Shock coursed through him, shock and anticipation. Even as he told himself to move, to hide so she couldn’t find him, he stayed stock still, hands on the newsprint, as the voices grew louder.
“I know I saw the advertisement for watered silks in last week’s Gazette, but Cook used it to wrap fish,” Elenor Charvantes was saying brightly as she followed the librarian into the reading room. She had on an overcoat of deep brown that accentuated her gold locks and pale pink cheeks. Her eyes were the color of a twilight sky. She looked straight at Abel. He looked down indifferently, but he could feel his face heat. With barely a pause, she finished, “And I just need to find out which shop had them. I can’t rest, you see, until I know.”
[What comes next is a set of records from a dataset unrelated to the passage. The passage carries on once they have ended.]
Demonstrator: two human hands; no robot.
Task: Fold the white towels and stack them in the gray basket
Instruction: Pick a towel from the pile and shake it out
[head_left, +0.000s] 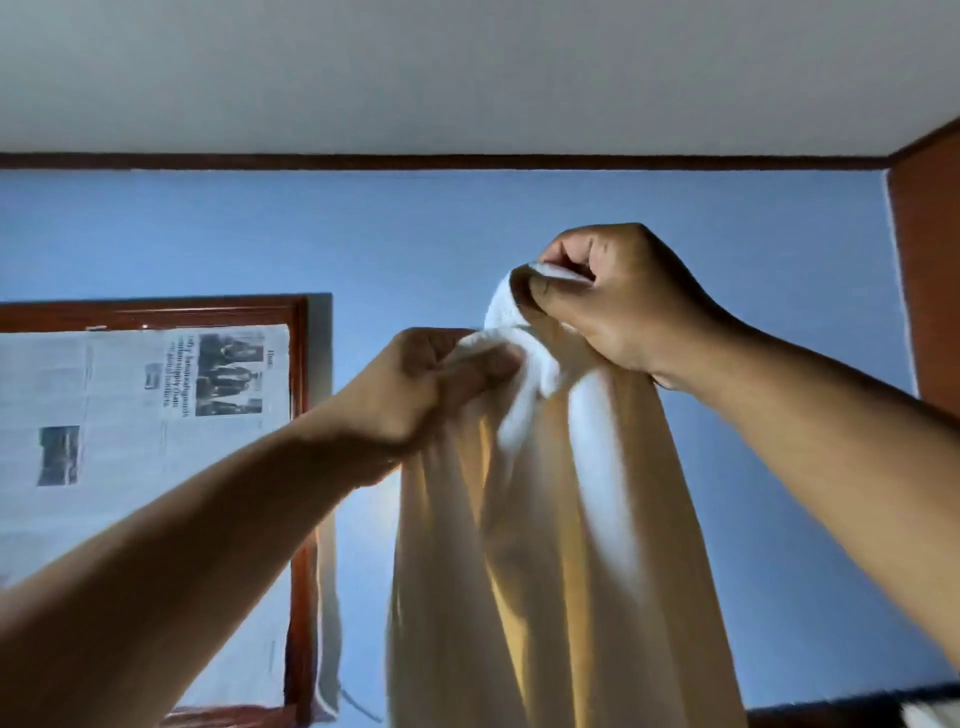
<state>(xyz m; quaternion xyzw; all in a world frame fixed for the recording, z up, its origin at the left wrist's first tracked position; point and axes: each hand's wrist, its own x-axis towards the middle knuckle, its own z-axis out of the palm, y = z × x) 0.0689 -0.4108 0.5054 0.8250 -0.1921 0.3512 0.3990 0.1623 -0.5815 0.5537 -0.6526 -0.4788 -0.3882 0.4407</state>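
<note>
Both hands are raised, and the towel (561, 545) hangs straight down from them. Its long axis therefore runs vertically, away from the fingers and out of the bottom of the view. The left hand (415, 384) pinches a bunched bit of the top edge between thumb and curled fingers. The right hand (623, 306), just above and to the right of it, is clenched round another bit of the same edge, with a roll of cloth lying over its forefinger. The two grips are close together, with only a short hump of towel between them, so the cloth below falls in deep folds and not as a flat sheet. As I judge it, the coming move turns on that gap: the hands need to slide apart along the top edge, each toward a corner, until the edge is taut and level between the fingers. Neither corner can be made out, so I cannot tell which hand is nearer one. The gray basket is not in view; behind the fingers are a blue wall (675, 208) and a window (156, 405) papered with newspaper.
</note>
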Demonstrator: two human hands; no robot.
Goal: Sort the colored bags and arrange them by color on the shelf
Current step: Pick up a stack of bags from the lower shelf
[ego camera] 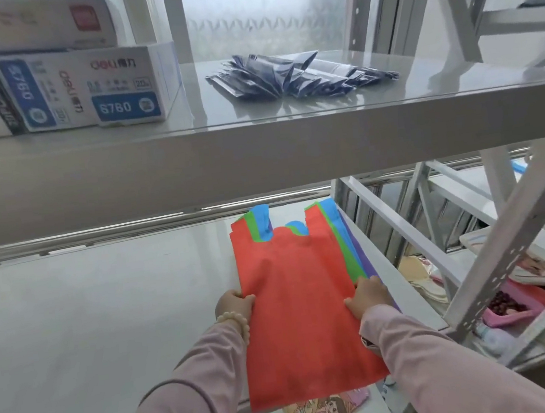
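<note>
Stack of flat fabric vest bags [296,305] — red over green, blue, purple — on grey metal lower shelf [106,310], overhanging its front edge. Left hand [233,307], right hand [368,297] pinch its sides; shallow pinch could let lower bags slide off.
</note>
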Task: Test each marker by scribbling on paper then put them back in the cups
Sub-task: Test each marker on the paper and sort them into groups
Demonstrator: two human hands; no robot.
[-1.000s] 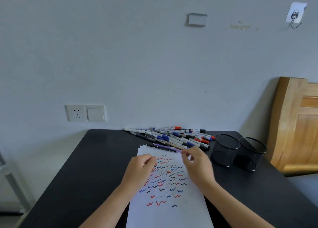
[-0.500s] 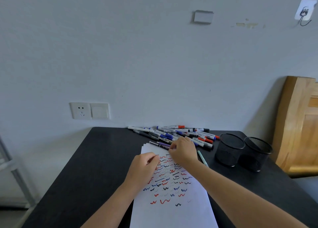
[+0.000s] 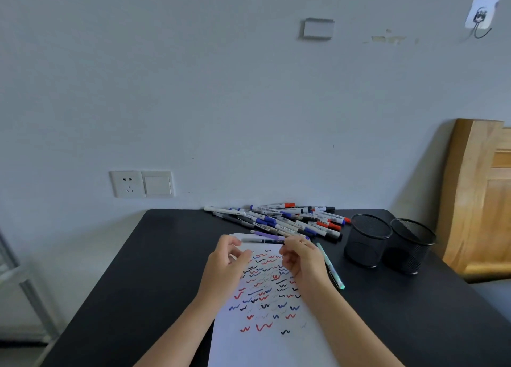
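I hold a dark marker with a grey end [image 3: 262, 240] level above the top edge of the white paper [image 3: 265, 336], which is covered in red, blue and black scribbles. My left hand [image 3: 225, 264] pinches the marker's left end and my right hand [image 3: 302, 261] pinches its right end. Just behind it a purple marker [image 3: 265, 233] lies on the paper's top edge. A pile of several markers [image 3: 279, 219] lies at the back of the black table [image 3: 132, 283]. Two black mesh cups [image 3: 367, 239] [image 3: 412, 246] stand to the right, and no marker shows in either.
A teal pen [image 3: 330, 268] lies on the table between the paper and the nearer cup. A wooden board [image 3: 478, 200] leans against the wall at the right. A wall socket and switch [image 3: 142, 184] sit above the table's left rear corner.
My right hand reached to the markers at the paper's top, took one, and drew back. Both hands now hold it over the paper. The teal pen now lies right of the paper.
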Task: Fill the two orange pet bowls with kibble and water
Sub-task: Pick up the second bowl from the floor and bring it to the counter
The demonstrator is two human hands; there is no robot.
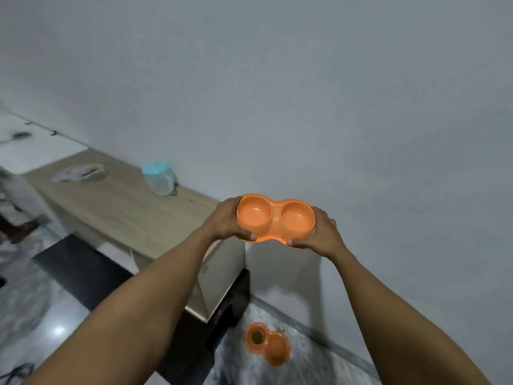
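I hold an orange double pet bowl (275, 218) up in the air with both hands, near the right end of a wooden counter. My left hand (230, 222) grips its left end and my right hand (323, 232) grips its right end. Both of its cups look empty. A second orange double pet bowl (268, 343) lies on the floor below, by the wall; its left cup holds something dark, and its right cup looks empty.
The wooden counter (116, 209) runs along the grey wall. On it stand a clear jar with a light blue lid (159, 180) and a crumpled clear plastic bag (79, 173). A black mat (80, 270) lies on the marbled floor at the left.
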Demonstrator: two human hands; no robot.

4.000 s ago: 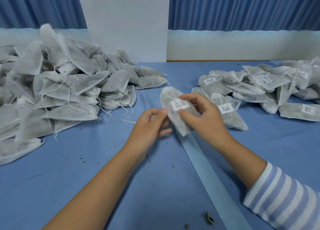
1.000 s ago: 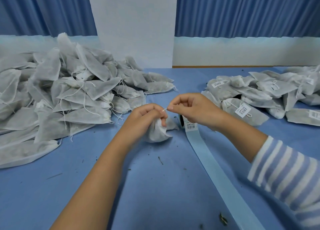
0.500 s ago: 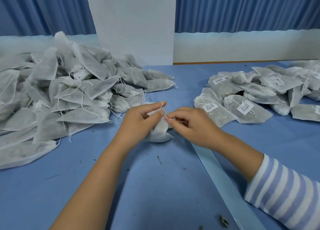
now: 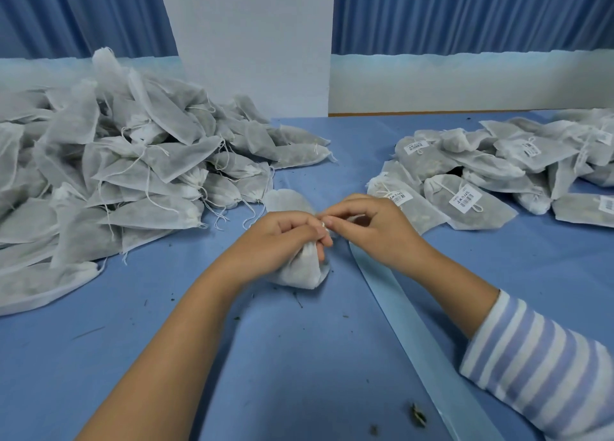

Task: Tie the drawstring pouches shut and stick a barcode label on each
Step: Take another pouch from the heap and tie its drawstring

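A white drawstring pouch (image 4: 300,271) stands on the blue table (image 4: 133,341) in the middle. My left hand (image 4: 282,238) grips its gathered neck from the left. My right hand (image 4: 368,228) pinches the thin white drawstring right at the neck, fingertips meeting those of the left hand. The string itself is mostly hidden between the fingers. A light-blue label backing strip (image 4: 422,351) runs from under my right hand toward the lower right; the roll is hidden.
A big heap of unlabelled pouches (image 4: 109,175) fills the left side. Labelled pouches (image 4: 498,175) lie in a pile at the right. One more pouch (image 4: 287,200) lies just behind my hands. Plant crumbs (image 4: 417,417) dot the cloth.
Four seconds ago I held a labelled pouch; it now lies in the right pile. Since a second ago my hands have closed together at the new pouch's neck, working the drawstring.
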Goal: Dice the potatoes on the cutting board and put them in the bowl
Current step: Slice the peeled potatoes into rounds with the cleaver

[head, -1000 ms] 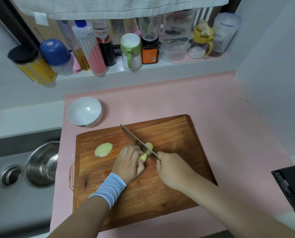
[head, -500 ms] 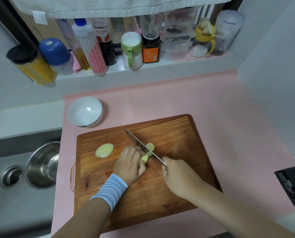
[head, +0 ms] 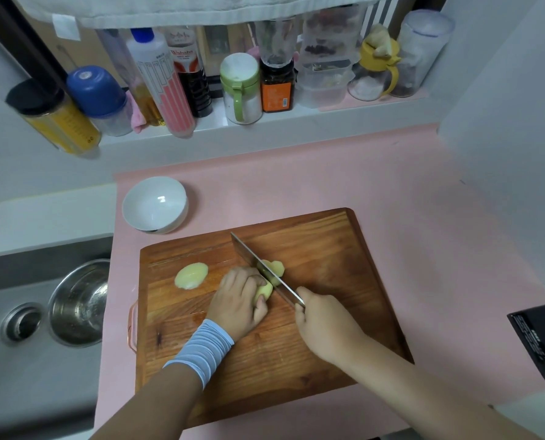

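Note:
A wooden cutting board (head: 322, 249) lies on the pink counter mat. My left hand (head: 237, 304) curls over a peeled potato piece (head: 263, 292) near the board's middle and holds it down. My right hand (head: 323, 325) grips the handle of a knife (head: 261, 266). Its blade runs diagonally through the potato, and a cut portion (head: 277, 268) lies on the blade's far side. Another potato half (head: 191, 275) rests flat-side down to the left. The white bowl (head: 155, 204) stands empty beyond the board's far left corner.
A steel bowl (head: 79, 303) sits in the sink (head: 20, 322) at the left. Several bottles and jars line the ledge (head: 264, 119) at the back. A black box (head: 541, 338) juts in at the right edge. A grey wall rises on the right.
The knife and my right hand have drawn back toward me along the cut. My left hand has stayed on the potato piece.

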The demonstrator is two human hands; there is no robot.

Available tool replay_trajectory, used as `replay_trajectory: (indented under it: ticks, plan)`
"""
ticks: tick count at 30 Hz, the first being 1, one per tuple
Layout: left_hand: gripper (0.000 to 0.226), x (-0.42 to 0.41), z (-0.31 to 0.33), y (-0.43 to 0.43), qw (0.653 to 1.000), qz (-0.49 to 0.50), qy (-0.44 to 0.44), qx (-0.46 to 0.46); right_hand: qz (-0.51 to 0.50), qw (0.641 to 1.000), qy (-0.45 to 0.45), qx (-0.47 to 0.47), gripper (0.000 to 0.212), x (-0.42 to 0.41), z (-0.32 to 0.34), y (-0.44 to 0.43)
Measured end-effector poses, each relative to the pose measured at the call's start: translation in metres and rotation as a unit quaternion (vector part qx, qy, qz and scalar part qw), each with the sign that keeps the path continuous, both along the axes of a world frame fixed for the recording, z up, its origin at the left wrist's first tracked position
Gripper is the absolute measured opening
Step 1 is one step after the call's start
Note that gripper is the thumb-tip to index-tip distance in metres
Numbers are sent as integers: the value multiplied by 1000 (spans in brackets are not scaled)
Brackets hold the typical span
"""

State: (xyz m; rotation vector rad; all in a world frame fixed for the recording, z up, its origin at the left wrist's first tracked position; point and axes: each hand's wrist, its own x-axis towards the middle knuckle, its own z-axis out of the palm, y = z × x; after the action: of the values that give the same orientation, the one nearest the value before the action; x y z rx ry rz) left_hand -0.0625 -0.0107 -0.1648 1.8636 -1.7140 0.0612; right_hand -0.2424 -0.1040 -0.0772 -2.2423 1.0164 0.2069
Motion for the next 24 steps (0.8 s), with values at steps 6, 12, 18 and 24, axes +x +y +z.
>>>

“He has the Gazettes,” the librarian said. Her peremptory tone indicated that she expected Abel to abandon whatever frivolous research he was doing for the benefit of Mrs Charvantes.
“I simply can’t rest,” she repeated, her color high but her eyes fixed upon his. Abel nodded.
“Of course,” Abel said. “If you would allow me.” He turned the volume around so it faced the seat opposite. Elenor nodded with great dignity and turned to the librarian.
“Thank you,” she said, and sat. The librarian turned on her heel and left them to it. The old fellow kept snoring.
Abel leaned forward, his fingers steepled so he wouldn’t touch her. Elenor closed the portfolio and opened it from the beginning, leafing slowly and carefully, skimming each and every ad. He kept his voice low, just above a whisper, so that his words were as light as air and almost as soundless. She followed suit.
“You haven’t rested?” he said.
“No. They are watered silks, you see.”